Problem statement –
Find the line holding "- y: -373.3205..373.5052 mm" in the entries below. Give it again exactly, along with every line after it up to and including the line holding "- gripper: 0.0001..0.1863".

Supplied material –
☆ ☆ ☆ ☆
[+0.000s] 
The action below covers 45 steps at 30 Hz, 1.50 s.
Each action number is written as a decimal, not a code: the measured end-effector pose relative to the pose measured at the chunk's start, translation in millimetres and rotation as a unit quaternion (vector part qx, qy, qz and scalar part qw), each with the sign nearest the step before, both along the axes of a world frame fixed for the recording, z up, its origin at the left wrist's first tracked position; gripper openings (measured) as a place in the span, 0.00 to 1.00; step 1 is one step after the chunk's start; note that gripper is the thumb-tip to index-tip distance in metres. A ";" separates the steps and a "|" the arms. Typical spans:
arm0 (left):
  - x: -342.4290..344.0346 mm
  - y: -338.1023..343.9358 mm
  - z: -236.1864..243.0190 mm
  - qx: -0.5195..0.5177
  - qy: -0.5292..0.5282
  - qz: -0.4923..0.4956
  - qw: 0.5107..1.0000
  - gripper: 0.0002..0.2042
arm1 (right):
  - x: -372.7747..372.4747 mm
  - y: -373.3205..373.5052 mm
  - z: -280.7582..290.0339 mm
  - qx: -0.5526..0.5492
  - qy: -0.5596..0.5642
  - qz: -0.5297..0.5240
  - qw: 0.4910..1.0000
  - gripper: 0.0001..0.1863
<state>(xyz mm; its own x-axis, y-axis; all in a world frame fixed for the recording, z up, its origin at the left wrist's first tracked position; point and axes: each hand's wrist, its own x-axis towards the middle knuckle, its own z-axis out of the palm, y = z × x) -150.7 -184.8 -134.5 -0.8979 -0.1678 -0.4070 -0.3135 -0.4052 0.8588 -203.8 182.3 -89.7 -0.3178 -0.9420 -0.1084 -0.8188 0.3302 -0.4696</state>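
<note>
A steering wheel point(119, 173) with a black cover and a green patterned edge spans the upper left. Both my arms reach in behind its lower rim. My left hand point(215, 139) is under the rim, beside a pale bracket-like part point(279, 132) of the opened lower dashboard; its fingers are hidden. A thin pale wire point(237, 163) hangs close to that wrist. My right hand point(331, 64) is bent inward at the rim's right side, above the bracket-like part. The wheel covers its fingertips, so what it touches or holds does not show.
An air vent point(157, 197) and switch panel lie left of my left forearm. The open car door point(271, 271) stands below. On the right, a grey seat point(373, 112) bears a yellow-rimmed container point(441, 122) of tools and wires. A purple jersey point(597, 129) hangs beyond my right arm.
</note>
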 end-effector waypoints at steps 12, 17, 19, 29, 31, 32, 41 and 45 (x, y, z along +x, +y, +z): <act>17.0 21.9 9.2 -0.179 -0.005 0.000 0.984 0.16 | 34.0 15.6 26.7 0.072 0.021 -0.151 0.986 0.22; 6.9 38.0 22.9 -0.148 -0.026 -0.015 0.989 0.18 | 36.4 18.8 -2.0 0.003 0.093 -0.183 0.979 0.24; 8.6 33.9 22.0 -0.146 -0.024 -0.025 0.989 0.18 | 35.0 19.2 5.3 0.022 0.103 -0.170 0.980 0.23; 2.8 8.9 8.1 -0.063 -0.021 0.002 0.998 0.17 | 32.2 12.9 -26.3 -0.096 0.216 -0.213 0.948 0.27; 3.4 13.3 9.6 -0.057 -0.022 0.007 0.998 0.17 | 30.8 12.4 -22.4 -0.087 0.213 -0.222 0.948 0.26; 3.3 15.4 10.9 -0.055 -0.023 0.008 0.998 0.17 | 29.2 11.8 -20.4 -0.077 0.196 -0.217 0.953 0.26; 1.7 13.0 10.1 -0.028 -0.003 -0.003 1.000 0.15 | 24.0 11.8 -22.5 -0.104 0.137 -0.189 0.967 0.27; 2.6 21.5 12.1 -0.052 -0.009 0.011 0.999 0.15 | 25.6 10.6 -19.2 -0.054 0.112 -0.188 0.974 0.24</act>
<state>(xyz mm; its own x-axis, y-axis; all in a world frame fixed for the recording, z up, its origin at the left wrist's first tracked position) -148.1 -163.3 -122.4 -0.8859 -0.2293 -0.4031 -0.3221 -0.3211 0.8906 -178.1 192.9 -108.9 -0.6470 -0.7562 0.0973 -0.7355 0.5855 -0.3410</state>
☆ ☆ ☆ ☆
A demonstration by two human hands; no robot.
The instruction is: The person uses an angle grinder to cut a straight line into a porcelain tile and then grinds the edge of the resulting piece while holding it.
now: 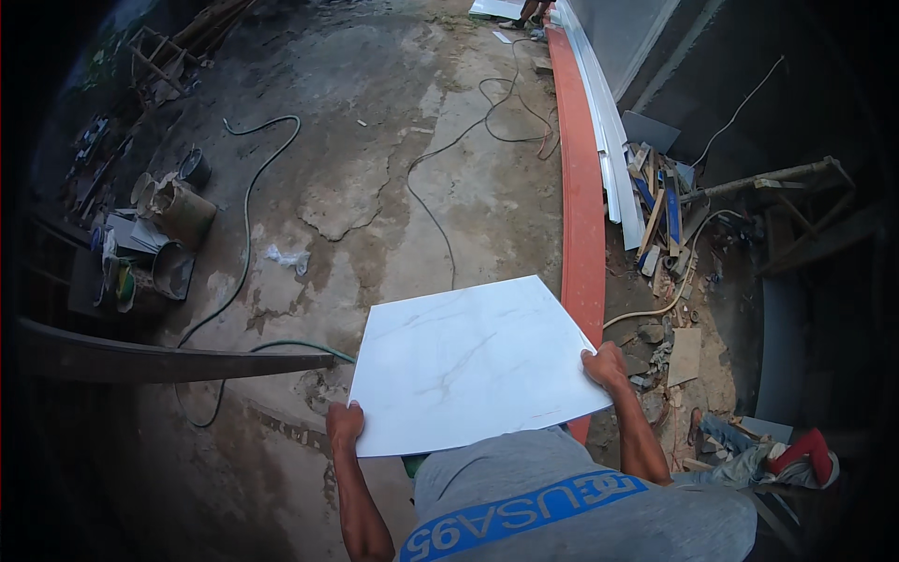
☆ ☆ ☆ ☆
Written reply –
  - y: -373.3205..373.5052 mm
  - z: -280.7582..290.0339 mm
  - qx: -0.5526..0.5492
  - qy: -0.5596..0.5642
  - qz: -0.5297..0.5240
  - qw: 0.4910..1.0000
  - gripper: 0.0001..0.1863

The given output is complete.